LA THERAPIE PSYCHOMOTRICE

PARTIE 7 LE MÉTIER DE PSYCHOMOTRICIEN , Les années 2000 : repères pour la psychomotricité contemporaine

Cette dernière partie sur les théories qui fondent à mon sens la thérapie psychomotrice actuellement reprend les principaux auteurs et chercheurs et leurs mouvements théoriques. La thérapie psychomotrice ne peut exister sans plusieurs repères conceptuels et leurs modèles. Ce qui complexifie parfois sa compréhension. Elle repose sur l’unité somato-psychique et nous devons composer avec le corps dans ses différents niveaux de fonctionnement, et les assembler à partir du concept d’action, et celui de mouvement. En partant de ces deux éléments concrets, le psychomotricien peut reprendre et comprendre tous les éléments dont ils devront tenir compte. L’article qui suit reprend les différents chercheurs qui auront mis leur empreinte sur la psychomotricité et en quoi ils me semblent importants et repérables pour la pratique.

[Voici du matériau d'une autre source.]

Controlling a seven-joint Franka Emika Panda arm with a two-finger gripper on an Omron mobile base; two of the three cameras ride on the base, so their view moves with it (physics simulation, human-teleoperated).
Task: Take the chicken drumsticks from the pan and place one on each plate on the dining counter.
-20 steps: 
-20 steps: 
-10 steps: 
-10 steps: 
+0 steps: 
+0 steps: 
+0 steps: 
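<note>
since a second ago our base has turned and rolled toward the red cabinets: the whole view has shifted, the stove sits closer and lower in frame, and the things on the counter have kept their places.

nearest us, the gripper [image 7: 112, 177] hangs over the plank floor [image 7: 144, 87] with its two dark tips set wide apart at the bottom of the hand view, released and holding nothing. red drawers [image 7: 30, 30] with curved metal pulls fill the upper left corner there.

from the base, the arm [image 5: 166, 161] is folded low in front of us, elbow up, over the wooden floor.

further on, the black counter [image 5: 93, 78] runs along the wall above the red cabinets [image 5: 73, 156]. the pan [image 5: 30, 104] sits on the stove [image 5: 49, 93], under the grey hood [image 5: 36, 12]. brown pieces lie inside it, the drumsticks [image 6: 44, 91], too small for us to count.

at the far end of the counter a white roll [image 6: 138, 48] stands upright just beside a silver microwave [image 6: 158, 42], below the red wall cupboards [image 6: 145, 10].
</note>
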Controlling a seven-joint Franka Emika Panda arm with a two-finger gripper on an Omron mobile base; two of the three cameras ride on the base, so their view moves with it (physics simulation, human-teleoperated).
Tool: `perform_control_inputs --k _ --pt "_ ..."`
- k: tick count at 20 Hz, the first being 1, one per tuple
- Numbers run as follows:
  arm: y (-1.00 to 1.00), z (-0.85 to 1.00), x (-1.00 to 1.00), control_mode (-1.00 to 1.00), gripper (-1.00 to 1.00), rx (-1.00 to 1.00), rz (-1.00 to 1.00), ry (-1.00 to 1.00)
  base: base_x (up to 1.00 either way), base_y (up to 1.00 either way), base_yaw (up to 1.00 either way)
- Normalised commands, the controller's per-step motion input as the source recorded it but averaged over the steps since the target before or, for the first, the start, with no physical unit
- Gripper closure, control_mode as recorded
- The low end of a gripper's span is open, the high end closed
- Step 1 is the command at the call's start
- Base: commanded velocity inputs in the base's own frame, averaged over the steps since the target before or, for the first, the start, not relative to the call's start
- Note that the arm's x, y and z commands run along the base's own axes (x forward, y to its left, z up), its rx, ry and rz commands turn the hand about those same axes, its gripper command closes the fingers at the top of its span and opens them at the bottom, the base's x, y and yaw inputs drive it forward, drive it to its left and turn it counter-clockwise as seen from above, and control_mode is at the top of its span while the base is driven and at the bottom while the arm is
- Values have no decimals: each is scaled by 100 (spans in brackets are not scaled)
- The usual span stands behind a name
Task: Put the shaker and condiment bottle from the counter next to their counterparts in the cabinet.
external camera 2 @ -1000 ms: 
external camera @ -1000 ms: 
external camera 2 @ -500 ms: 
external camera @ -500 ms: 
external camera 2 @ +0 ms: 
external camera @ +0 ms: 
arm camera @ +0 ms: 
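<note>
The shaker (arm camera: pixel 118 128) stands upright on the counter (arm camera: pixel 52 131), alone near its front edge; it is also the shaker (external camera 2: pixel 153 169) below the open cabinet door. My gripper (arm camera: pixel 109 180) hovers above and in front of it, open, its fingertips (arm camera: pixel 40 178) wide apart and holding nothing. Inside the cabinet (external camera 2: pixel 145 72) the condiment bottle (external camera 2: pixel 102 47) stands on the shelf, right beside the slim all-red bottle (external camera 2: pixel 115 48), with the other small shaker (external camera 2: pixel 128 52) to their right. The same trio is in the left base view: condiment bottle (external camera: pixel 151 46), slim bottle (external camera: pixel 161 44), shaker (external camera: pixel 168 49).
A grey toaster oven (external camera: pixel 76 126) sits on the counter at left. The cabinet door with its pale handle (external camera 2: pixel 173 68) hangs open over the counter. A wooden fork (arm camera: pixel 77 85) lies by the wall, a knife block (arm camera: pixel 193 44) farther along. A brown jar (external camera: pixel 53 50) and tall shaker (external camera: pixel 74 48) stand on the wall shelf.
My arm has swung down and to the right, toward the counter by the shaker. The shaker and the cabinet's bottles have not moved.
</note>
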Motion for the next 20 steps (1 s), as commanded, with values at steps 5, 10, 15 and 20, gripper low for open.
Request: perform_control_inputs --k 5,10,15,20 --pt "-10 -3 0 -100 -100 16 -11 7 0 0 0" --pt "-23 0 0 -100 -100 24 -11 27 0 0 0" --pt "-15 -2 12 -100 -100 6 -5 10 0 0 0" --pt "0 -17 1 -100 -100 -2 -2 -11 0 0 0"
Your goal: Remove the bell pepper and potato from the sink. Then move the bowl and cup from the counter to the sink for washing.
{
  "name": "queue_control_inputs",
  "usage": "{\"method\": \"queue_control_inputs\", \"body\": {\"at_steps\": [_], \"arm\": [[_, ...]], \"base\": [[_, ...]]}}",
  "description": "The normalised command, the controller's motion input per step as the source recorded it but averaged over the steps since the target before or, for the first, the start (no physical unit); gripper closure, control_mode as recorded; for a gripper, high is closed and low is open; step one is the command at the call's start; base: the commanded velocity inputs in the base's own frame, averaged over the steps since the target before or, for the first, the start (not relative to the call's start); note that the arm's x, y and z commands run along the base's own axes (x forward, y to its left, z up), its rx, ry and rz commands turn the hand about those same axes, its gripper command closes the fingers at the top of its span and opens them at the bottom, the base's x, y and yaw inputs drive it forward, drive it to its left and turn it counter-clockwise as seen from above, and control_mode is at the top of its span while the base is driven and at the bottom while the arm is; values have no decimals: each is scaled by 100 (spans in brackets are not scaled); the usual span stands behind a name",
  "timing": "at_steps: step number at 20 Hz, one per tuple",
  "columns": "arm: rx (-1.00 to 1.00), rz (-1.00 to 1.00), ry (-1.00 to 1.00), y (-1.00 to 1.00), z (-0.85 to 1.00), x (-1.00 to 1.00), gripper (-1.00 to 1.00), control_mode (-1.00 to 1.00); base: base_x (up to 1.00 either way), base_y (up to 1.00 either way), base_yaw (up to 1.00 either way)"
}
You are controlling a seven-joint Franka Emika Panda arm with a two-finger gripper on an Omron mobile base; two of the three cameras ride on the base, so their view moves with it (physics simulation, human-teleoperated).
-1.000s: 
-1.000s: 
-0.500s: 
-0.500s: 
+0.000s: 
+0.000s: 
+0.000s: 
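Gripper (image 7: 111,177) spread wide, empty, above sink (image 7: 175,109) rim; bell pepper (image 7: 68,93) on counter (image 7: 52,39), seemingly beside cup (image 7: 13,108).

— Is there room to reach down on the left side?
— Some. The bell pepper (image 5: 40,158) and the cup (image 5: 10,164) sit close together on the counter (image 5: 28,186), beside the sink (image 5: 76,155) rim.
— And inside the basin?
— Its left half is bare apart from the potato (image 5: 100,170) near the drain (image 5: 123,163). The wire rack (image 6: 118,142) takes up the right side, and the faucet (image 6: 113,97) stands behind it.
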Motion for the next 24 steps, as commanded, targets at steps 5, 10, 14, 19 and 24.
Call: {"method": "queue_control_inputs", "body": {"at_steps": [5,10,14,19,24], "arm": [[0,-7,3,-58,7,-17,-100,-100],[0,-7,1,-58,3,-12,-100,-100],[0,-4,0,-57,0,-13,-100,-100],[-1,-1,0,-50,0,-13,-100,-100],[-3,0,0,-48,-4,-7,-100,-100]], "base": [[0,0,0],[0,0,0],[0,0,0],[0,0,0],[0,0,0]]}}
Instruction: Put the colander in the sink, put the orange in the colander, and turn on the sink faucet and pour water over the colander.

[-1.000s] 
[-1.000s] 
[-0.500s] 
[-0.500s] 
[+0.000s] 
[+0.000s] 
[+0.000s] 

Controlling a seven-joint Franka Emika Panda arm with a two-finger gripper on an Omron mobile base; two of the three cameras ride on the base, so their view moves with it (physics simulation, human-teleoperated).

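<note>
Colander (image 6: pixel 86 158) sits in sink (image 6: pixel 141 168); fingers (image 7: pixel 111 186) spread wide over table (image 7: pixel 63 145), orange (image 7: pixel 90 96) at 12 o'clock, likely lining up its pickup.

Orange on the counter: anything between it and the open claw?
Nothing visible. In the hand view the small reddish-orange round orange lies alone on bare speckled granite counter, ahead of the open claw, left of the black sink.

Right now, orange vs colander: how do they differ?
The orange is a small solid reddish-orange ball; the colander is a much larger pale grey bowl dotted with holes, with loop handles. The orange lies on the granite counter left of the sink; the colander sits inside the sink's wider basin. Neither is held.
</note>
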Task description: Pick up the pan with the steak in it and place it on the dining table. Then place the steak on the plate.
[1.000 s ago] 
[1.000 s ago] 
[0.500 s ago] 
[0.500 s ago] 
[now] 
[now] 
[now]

Les travaux d’André Bullinger (1941-2015), psychologue du développement, auront amené un énième bouleversement dans les savoirs des psychomotriciens. Ces travaux extrêmement précis sur le développement sensori-moteur s’inscrivent en continuité des travaux de Wallon et Ajuriaguerra, et enrichissent encore les repères théoriques de la psychomotricité. En lui faisant faire un mouvement de balancier, il ramène du côté du développement là où ils s’étaient orientés sur le versant de la psychanalyse. Bullinger s’appuie sur le développement moteur de l’enfant, il renforce la dimension tonico-posturale et travaille sans relâche sur les perceptions et les capacités représentatives du nourrisson et de l’enfant, dans une perspective instrumentale et cognitive. Il cerne les champs du geste, de la praxis, des liens qu’il estime indissociables entre cognition et émotion. Soutenu par un travail dense d’observation clinique et expérimental, il affirme que « la régulation intériorisée des états toniques, l’instrumentation des segments corporels et les représentations de l’organisme sont des éclairages différents de la même étape cruciale du développement »[1]. C’est à cet endroit qu’intervient la formation précoce d’une « subjectivité, où l’organisme est compris comme un corps qui est articulé et mobile dans des espaces peuplés d’objet, tant physiques que sociaux »[2]. De plus, il développe ses recherches à partir de la construction motrice et locomotrice de l’enfant, réfléchissant aux mécanismes de structuration interdéveloppementaux. Il offre un support théorique de choix pour les psychomotriciens en énonçant que : « la maîtrise de l’axe corporel et cette première subjectivité (il parle ici de l’accès à la représentation notamment celle compensant l’appui dorsal du bébé) sont les deux faces d’une même réalité vue sous l’angle sensori-moteur et sous l’angle relationnel »[3].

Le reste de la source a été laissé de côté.